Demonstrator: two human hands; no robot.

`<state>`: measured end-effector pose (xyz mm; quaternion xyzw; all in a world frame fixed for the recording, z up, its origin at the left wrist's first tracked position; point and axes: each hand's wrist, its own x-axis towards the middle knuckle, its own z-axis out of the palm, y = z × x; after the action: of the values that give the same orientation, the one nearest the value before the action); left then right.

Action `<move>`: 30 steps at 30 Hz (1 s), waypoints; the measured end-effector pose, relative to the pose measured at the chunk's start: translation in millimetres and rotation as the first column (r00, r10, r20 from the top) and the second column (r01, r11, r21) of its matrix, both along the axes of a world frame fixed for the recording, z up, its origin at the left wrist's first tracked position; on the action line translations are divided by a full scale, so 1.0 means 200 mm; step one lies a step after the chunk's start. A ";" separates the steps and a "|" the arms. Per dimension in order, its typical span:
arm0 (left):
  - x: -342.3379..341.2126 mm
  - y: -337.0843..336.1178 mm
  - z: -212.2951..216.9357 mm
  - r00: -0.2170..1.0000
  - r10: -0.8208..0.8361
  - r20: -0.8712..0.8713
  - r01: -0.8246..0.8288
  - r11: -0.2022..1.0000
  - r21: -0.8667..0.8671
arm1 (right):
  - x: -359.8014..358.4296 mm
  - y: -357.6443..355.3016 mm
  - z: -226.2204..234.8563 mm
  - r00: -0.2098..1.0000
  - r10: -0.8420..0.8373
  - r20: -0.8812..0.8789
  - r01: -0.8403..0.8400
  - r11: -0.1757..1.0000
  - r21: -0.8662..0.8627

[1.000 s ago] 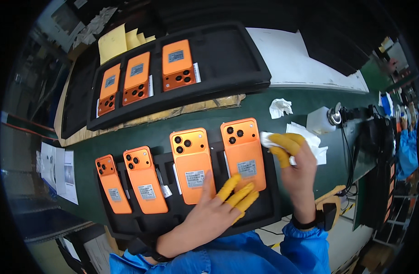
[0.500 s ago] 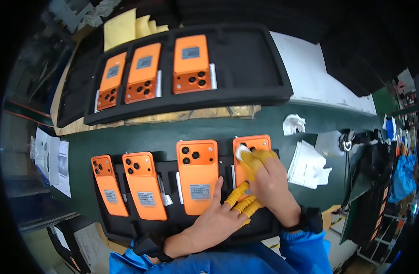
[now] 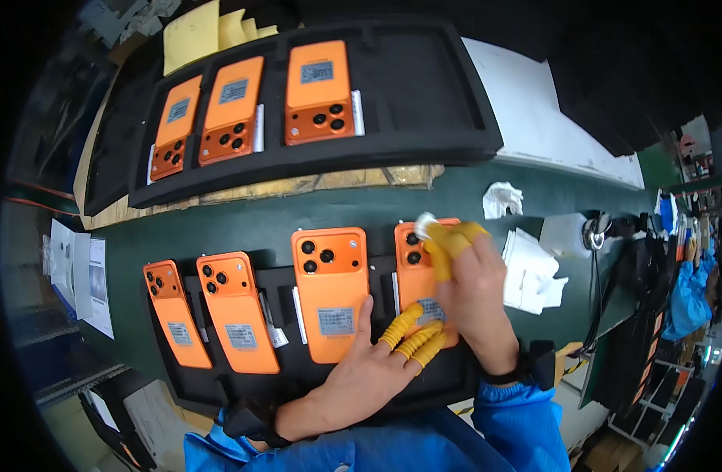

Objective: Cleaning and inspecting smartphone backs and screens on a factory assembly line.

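Several orange phones lie back side up in a row on a black foam tray (image 3: pixel 306 397), each with a camera bump and a grey label. My right hand (image 3: pixel 475 287), with yellow finger cots, pinches a small white wipe (image 3: pixel 425 223) at the top of the rightmost phone (image 3: pixel 414 277), hiding part of its cameras. My left hand (image 3: pixel 369 370) lies with fingers stretched apart, its yellow-covered fingertips on the lower part of that phone. Its bare thumb points up beside the neighbouring phone (image 3: pixel 329 296). Farther left are a third phone (image 3: pixel 237 315) and a leftmost one (image 3: pixel 178 315).
Behind, a raised black foam tray (image 3: pixel 424 118) holds three more orange phones, with yellow sheets (image 3: pixel 190 35) at its back left. A crumpled white wipe (image 3: pixel 502 200) and a stack of white wipes (image 3: pixel 528 271) lie right, near a translucent bottle (image 3: pixel 564 235). Papers (image 3: pixel 98 287) lie left.
My right hand has shifted the wipe up to the phone's top edge, uncovering some of its cameras. My left hand stays on the phone's lower part. The whole view has shifted slightly.
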<state>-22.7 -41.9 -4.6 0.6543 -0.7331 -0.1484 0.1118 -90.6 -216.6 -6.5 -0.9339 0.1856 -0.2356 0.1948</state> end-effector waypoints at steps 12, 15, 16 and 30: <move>0.00 -0.01 -0.02 1.000 0.005 0.025 -0.004 1.000 -0.011 | -0.05 -0.16 -0.03 0.964 -0.208 0.165 0.206 0.978 0.030; -0.03 -0.04 -0.04 0.999 0.042 -0.025 -0.044 0.995 -0.086 | -0.06 -0.12 -0.04 0.960 -0.103 0.261 0.104 0.995 0.013; -0.03 -0.03 -0.04 0.992 0.092 -0.086 -0.107 0.977 -0.185 | -0.02 -0.07 -0.04 0.975 -0.052 0.215 0.062 0.997 -0.039; -0.01 0.00 -0.02 0.997 0.036 -0.070 -0.042 0.996 -0.082 | -0.20 0.16 -0.01 0.961 -0.276 0.008 0.276 0.960 0.040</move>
<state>-25.1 -40.9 -7.6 0.6578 -0.7214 -0.1378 0.1669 -129.6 -183.8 -8.6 -0.8933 0.3171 -0.2634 0.1793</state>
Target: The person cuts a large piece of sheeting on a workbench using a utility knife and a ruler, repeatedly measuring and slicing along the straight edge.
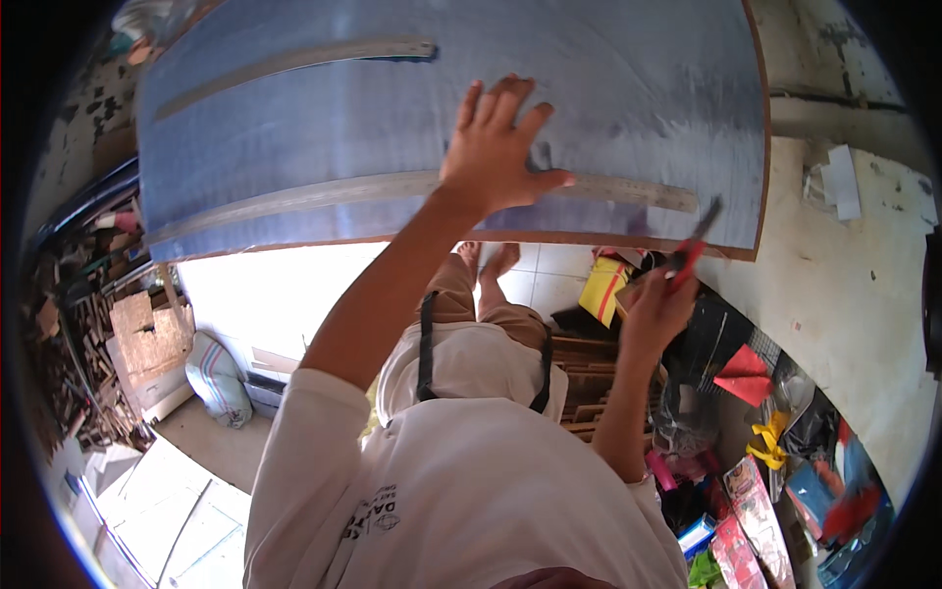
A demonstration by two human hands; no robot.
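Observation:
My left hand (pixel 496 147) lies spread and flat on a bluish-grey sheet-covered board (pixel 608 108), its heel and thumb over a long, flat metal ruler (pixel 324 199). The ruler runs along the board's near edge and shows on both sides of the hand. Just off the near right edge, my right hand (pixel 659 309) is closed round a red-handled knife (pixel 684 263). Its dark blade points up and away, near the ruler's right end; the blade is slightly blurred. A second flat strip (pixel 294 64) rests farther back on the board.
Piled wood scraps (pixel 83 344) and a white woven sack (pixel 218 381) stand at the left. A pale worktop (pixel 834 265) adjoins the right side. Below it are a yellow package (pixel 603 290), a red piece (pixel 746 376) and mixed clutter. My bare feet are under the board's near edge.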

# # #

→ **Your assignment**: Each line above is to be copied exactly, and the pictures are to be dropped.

→ **Output below**:
Demonstrator: two human hands; no robot.

`<state>`: measured end-effector pose (xyz mm; quaternion xyzw; all in a world frame fixed for the recording, z up, its origin at the left wrist's first tracked position; point and axes: each hand's wrist, its own x-axis towards the middle knuckle, its own z-axis out of the palm, y = z × x; after the action: of the values that give the same orientation, the one nearest the value before the action); left then right.

Action `<move>`: 30 steps at 30 Hz (1 s), waypoints; the measured end-effector pose, relative to the pose measured at the chunk's start: translation in millimetres and rotation as the first column (r00, r10, r20 from the top) and the second column (r01, r11, r21) of its matrix, both along the axes of a world frame fixed for the recording, z up, its origin at the left wrist's first tracked position; on the action line translations are divided by a full scale, so 1.0 means 200 mm; step one lies a step after the chunk's start. A ";" separates the steps and a "|" the arms. Per dimension in order, its typical span:
arm0 (left):
  - x: -342.3379..341.2126 mm
  - y: -337.0843..336.1178 mm
  - z: -212.2951..216.9357 mm
  - r00: -0.2170..1.0000
  - r10: -0.8208..0.8361
  - r20: -0.8712..0.8713
  - r01: -0.8246..0.8288
  - r11: -0.2022..1.0000
  - r21: -0.8667..0.8671
arm1 (right):
  - x: -359.8014..358.4296 mm
  - y: -357.6443..355.3016 mm
  - z: -226.2204..234.8563 mm
  - r00: -0.2098..1.0000
  - r10: -0.8420..0.8373
  - r20: -0.8812..0.8789
  - r01: -0.8403..0.8400
  - r11: -0.1757..1.0000
  - r21: -0.8662..0.8627

[1.000 s ago] 
[0.500 s ago] 
[now] 

Objective: Cleaning and inspecting smartphone backs and screens on a factory assembly line.

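Several orange phones lie back side up in a row on a black foam tray (image 3: pixel 306 397), each with a camera bump and a grey label. My right hand (image 3: pixel 475 287), with yellow finger cots, pinches a small white wipe (image 3: pixel 425 223) at the top of the rightmost phone (image 3: pixel 414 277), hiding part of its cameras. My left hand (image 3: pixel 369 370) lies with fingers stretched apart, its yellow-covered fingertips on the lower part of that phone. Its bare thumb points up beside the neighbouring phone (image 3: pixel 329 296). Farther left are a third phone (image 3: pixel 237 315) and a leftmost one (image 3: pixel 178 315).
Behind, a raised black foam tray (image 3: pixel 424 118) holds three more orange phones, with yellow sheets (image 3: pixel 190 35) at its back left. A crumpled white wipe (image 3: pixel 502 200) and a stack of white wipes (image 3: pixel 528 271) lie right, near a translucent bottle (image 3: pixel 564 235). Papers (image 3: pixel 98 287) lie left.
My right hand has shifted the wipe up to the phone's top edge, uncovering some of its cameras. My left hand stays on the phone's lower part. The whole view has shifted slightly.
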<state>-22.7 -41.9 -4.6 0.6543 -0.7331 -0.1484 0.1118 -90.6 -216.6 -6.5 -0.9339 0.1856 -0.2356 0.1948</state> end-effector waypoints at steps 12, 15, 16 and 30: <move>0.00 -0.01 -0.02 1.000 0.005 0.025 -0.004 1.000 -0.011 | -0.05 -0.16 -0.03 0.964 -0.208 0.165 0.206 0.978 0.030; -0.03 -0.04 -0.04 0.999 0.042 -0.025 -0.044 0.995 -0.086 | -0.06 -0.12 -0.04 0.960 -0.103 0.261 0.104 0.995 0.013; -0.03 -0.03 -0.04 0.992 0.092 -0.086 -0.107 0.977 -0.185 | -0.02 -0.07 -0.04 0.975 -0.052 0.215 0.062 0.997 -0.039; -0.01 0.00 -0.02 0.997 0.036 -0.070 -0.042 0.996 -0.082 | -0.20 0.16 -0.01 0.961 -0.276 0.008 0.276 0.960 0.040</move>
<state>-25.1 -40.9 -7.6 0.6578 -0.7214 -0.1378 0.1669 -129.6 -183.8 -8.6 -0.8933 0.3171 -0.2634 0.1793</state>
Target: The person cuts a large piece of sheeting on a workbench using a utility knife and a ruler, repeatedly measuring and slicing along the straight edge.
A demonstration by two human hands; no robot.
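Observation:
My left hand (pixel 496 147) lies spread and flat on a bluish-grey sheet-covered board (pixel 608 108), its heel and thumb over a long, flat metal ruler (pixel 324 199). The ruler runs along the board's near edge and shows on both sides of the hand. Just off the near right edge, my right hand (pixel 659 309) is closed round a red-handled knife (pixel 684 263). Its dark blade points up and away, near the ruler's right end; the blade is slightly blurred. A second flat strip (pixel 294 64) rests farther back on the board.
Piled wood scraps (pixel 83 344) and a white woven sack (pixel 218 381) stand at the left. A pale worktop (pixel 834 265) adjoins the right side. Below it are a yellow package (pixel 603 290), a red piece (pixel 746 376) and mixed clutter. My bare feet are under the board's near edge.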

The full answer has now been given.